Tensions between the West and Russia have led both sides to beef up their militaries in the remote High North, an area believed to be rich in natural resources and where melting ice has opened up new shipping routes.
The Russian military on March 20 launched massive Arctic maneuvers near Alexandra Land, part of the Franz Josef Land archipelago, that are expected to include more than 40 separate drills.
On Monday, the Defense Ministry announced the beginning of command exercises by the Northern Fleet that would continue over “several days.”
The exercises include tests of Pantsir-S1 anti-aircraft systems, in-flight refueling of a MiG-31 fighter jet and jamming the controls of drones simulating an attack.
Last Friday, the drills saw three nuclear-powered submarines break ice and surface simultaneously and also featured a nuclear submarine firing a torpedo from beneath the ice.
President Vladimir Putin praised the Arctic exercises on Friday, saying the Russian military had proven its ability to operate even “in harsh northern environments.”
Retired Russian admiral Viktor Kravchenko told the Interfax news agency that the exercises were to send a “signal to our foreign friends — the Americans.”

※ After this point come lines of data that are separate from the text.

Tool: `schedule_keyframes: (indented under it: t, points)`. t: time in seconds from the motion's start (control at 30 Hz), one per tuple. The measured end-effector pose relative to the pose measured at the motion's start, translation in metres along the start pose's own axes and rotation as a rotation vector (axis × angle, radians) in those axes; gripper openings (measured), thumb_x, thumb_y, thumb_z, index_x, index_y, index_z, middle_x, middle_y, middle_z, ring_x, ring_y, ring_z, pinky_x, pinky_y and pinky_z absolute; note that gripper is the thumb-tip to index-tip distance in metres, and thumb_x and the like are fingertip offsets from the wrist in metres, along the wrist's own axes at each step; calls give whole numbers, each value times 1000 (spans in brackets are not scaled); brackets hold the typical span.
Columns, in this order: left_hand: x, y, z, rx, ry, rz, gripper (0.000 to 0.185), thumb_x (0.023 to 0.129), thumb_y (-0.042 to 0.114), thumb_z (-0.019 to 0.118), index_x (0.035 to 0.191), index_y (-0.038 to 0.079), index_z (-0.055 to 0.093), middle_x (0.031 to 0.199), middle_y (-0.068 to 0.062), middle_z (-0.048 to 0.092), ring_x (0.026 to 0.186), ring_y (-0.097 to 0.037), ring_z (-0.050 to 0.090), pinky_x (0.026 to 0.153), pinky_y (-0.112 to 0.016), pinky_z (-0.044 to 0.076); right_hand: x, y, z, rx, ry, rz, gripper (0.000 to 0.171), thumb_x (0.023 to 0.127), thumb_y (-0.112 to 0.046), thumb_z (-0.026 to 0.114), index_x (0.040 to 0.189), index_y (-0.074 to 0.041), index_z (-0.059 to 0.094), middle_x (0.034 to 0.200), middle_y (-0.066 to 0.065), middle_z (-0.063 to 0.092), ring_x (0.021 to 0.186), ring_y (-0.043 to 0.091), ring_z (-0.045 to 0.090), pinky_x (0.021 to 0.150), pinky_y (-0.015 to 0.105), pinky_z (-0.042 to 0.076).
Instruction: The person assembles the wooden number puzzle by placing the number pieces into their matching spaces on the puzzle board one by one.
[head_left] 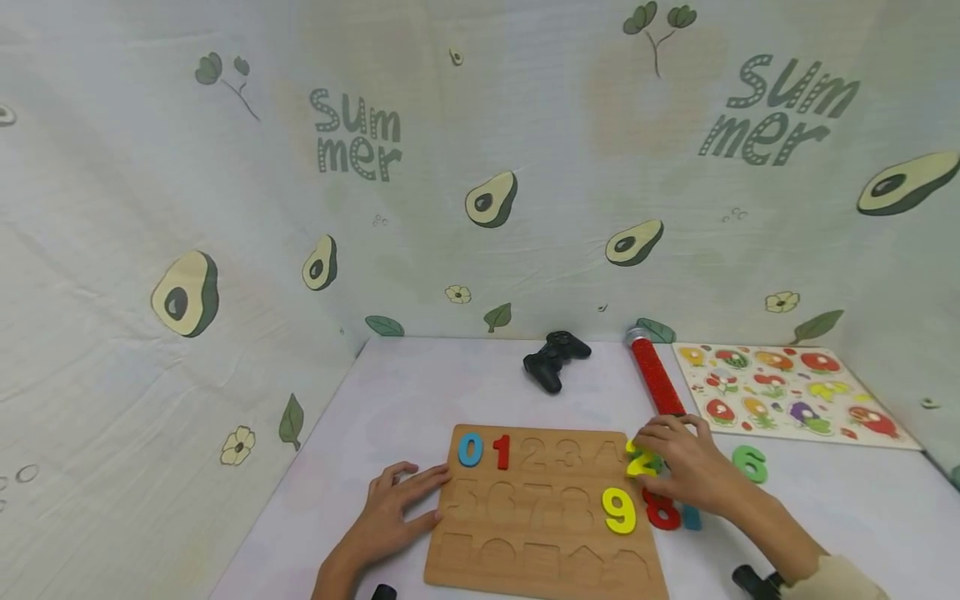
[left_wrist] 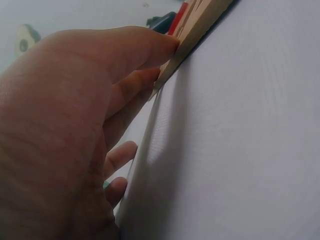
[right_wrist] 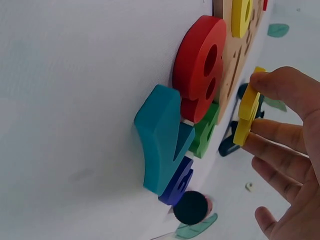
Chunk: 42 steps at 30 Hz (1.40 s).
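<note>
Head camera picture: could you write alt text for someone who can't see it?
A person's right hand pinches a yellow number 2 at the right edge of a wooden number puzzle board, while the left hand rests flat against the board's left edge. A blue 0, red 1 and yellow 9 sit on the board.

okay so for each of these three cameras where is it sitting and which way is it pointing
Head: above the table, looking forward and down at the number board, both hands, forearms.
Left wrist: low behind the left hand, facing the board's edge.
Right wrist: beside the right hand, facing the yellow 2 it pinches.
Shared: head and right wrist both show the red 8.
</note>
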<state>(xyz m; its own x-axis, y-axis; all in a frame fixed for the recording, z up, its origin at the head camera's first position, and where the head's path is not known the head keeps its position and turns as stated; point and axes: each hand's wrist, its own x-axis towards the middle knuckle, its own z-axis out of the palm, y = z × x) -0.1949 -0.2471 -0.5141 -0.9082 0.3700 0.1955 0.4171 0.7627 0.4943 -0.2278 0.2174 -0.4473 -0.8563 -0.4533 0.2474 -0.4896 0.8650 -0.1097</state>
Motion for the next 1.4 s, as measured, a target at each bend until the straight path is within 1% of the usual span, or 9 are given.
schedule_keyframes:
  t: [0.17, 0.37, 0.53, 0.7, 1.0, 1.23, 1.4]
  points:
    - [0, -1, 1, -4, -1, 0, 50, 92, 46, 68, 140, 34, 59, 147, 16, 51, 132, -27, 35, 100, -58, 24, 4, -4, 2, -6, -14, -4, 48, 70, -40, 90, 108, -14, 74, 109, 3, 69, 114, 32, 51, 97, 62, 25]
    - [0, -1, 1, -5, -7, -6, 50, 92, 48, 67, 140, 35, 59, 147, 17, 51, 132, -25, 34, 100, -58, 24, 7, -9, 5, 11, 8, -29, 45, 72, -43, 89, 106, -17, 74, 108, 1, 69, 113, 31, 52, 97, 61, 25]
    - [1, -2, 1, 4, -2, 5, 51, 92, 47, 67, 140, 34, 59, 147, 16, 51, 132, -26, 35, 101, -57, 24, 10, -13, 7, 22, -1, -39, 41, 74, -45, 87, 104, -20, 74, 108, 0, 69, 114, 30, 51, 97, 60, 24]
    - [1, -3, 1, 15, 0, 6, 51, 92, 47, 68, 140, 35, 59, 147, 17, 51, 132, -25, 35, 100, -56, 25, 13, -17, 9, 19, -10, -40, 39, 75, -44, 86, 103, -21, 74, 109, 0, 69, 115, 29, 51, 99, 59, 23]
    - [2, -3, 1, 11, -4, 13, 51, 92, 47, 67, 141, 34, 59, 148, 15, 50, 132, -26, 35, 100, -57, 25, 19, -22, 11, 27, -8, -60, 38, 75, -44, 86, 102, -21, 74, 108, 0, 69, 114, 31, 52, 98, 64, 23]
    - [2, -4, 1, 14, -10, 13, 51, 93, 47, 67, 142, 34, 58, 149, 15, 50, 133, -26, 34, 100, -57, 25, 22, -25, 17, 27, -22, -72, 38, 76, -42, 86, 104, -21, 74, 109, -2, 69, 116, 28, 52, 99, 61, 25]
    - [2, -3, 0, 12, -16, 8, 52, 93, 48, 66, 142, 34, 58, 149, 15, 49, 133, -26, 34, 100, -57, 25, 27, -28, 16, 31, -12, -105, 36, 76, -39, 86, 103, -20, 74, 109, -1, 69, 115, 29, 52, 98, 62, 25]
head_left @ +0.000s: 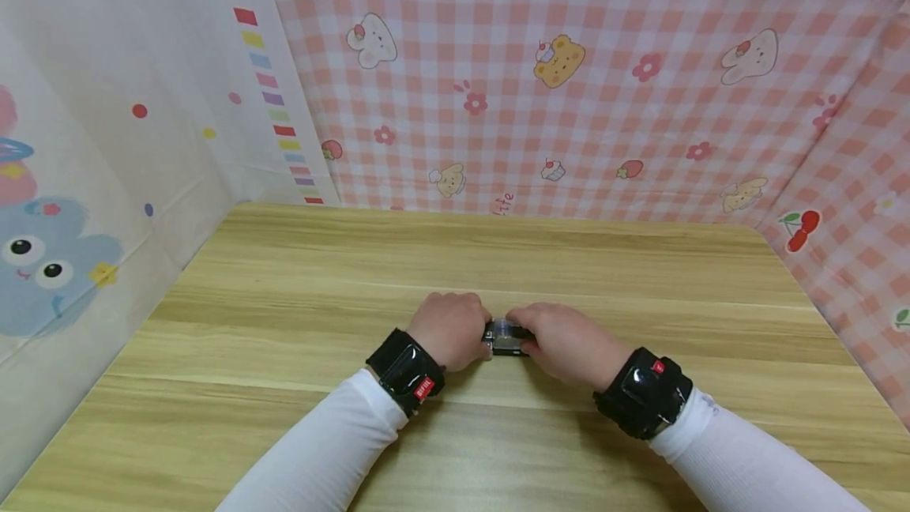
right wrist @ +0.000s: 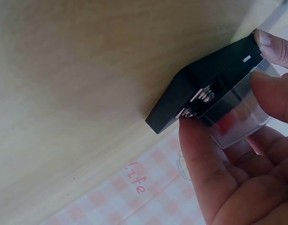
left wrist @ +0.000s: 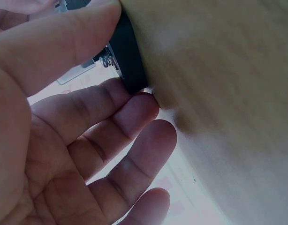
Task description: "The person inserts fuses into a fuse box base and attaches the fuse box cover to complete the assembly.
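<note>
Between the two hands, low over the wooden table, is a small black box (head_left: 507,340) with a clear plastic cover (right wrist: 240,119). Metal coil springs (right wrist: 206,96) show along one side of it. My left hand (head_left: 449,330) pinches the box's left part between thumb and forefinger, its other fingers loosely bent. My right hand (head_left: 572,344) grips the opposite part, thumb on the clear cover and forefinger close by the springs. Something red shows through the cover in the right wrist view. The fingers hide both ends of the box in the head view.
A wood-grain table (head_left: 284,283) spreads around the hands. Behind it hangs a pink checked cloth (head_left: 604,125) with cartoon prints, and a white printed cloth (head_left: 142,164) hangs at the left. Each wrist wears a black strap (head_left: 643,393).
</note>
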A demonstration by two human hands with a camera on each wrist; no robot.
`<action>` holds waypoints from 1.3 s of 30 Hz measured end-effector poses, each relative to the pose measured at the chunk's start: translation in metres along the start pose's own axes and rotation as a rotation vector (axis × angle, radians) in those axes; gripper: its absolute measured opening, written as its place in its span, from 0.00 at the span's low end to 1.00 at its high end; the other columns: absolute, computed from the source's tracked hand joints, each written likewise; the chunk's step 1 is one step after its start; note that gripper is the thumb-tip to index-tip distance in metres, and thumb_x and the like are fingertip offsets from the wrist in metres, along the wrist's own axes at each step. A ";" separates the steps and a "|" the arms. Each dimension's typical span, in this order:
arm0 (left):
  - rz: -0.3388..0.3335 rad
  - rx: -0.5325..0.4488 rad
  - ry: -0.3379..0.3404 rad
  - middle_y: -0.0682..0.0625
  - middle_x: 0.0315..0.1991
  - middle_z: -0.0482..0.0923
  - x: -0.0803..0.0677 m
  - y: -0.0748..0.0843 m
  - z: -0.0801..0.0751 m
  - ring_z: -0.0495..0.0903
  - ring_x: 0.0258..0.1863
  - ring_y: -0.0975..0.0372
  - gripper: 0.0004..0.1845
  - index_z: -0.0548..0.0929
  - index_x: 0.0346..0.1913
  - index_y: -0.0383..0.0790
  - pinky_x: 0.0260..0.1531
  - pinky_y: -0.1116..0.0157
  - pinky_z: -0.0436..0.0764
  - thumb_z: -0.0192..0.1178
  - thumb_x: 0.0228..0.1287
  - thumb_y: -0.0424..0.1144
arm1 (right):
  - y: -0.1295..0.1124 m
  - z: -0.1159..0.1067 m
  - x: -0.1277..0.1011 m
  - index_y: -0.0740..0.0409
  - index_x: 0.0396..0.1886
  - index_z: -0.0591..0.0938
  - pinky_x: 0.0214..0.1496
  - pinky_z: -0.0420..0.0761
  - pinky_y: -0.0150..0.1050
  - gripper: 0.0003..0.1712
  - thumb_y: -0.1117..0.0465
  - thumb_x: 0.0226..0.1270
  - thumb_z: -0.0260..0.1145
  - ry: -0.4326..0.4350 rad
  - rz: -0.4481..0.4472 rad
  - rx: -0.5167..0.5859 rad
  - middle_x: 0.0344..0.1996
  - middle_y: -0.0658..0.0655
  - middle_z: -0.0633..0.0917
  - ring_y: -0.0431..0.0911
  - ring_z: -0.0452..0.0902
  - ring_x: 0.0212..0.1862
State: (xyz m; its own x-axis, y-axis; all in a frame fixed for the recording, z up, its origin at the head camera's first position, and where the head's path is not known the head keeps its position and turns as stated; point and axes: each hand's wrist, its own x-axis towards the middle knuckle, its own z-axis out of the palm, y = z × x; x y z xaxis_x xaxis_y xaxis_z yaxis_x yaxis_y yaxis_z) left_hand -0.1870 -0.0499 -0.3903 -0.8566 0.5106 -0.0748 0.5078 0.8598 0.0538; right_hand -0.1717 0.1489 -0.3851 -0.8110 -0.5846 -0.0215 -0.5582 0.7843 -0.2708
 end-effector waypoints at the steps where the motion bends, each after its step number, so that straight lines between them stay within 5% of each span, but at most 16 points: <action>1: 0.000 -0.001 0.000 0.55 0.36 0.85 0.000 0.000 0.000 0.80 0.30 0.61 0.16 0.91 0.37 0.50 0.39 0.57 0.80 0.79 0.55 0.57 | 0.000 0.000 0.000 0.57 0.57 0.85 0.55 0.86 0.46 0.18 0.68 0.68 0.73 -0.002 0.004 0.001 0.46 0.51 0.89 0.42 0.85 0.47; 39: -0.007 -0.003 -0.007 0.55 0.37 0.85 0.000 0.000 0.000 0.79 0.30 0.61 0.18 0.91 0.40 0.49 0.40 0.57 0.80 0.79 0.55 0.57 | -0.002 0.002 0.001 0.53 0.48 0.86 0.45 0.83 0.41 0.13 0.67 0.66 0.75 0.010 0.012 -0.001 0.36 0.46 0.86 0.38 0.77 0.36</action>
State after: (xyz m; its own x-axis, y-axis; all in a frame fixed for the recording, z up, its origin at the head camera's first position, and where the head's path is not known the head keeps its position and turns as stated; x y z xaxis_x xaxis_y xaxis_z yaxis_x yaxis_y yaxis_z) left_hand -0.1876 -0.0502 -0.3904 -0.8597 0.5042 -0.0818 0.5011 0.8636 0.0559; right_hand -0.1714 0.1460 -0.3863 -0.8196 -0.5728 -0.0157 -0.5482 0.7918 -0.2694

Kravchenko said last week that drills would remind the United States it has competition in the region and to show that Russia has “been here for a long time.”
Russia is one of five Arctic nations staking their claims in the region, and Moscow has beefed up its military presence there, reopening and modernizing several bases and airfields abandoned since the end of the Soviet era.
Moscow has built a military base on the remote Kotelny Island, part of the New Siberian Islands in the eastern Arctic, and there are other installations including on the Franz Joseph Land archipelago.
Russia has also deployed its state-of-the-art S-400 air defense systems there.
The United States in February sent strategic bombers to train in Norway as part of Western efforts to bolster its military presence in the region.
For the first time since the 1980s, the U.S. Navy deployed an aircraft carrier in the Norwegian Sea in 2018, and then several other vessels in Russia’s economic zone in the Barents Sea the following year.